All of lore.kernel.org
 help / color / mirror / Atom feed
* [PATCH net-next 1/2] tcp: return EPOLLOUT from tcp_poll only when notsent_bytes is half the limit
@ 2020-09-14 21:52 Soheil Hassas Yeganeh
  2020-09-14 21:52 ` [PATCH net-next 2/2] tcp: schedule EPOLLOUT after a partial sendmsg Soheil Hassas Yeganeh
  2020-09-14 23:58 ` [PATCH net-next 1/2] tcp: return EPOLLOUT from tcp_poll only when notsent_bytes is half the limit David Miller
  0 siblings, 2 replies; 4+ messages in thread
From: Soheil Hassas Yeganeh @ 2020-09-14 21:52 UTC (permalink / raw)
  To: davem, netdev; +Cc: edumazet, Soheil Hassas Yeganeh

From: Soheil Hassas Yeganeh <soheil@google.com>

If there was any event available on the TCP socket, tcp_poll()
will be called to retrieve all the events.  In tcp_poll(), we call
sk_stream_is_writeable() which returns true as long as we are at least
one byte below notsent_lowat.  This will result in quite a few
spurious EPLLOUT and frequent tiny sendmsg() calls as a result.

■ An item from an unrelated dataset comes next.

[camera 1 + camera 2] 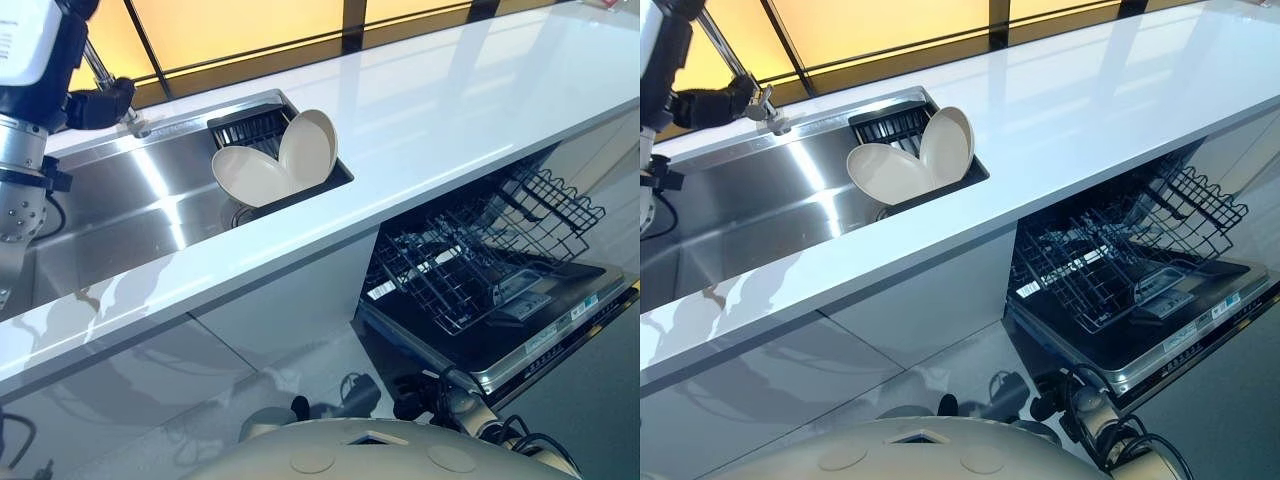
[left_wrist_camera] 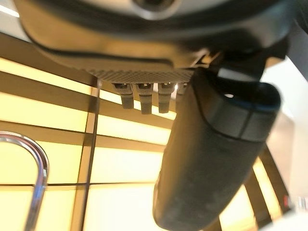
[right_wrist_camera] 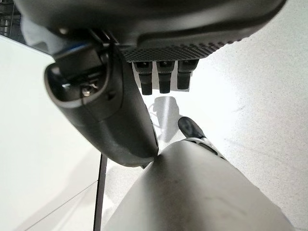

Similar to sk_stream_write_space(), use __sk_stream_is_writeable
with a wake value of 1, so that we set EPOLLOUT only if half the
space is available for write.

Signed-off-by: Soheil Hassas Yeganeh <soheil@google.com>
Signed-off-by: Eric Dumazet <edumazet@google.com>
---
 net/ipv4/tcp.c | 4 ++--
 1 file changed, 2 insertions(+), 2 deletions(-)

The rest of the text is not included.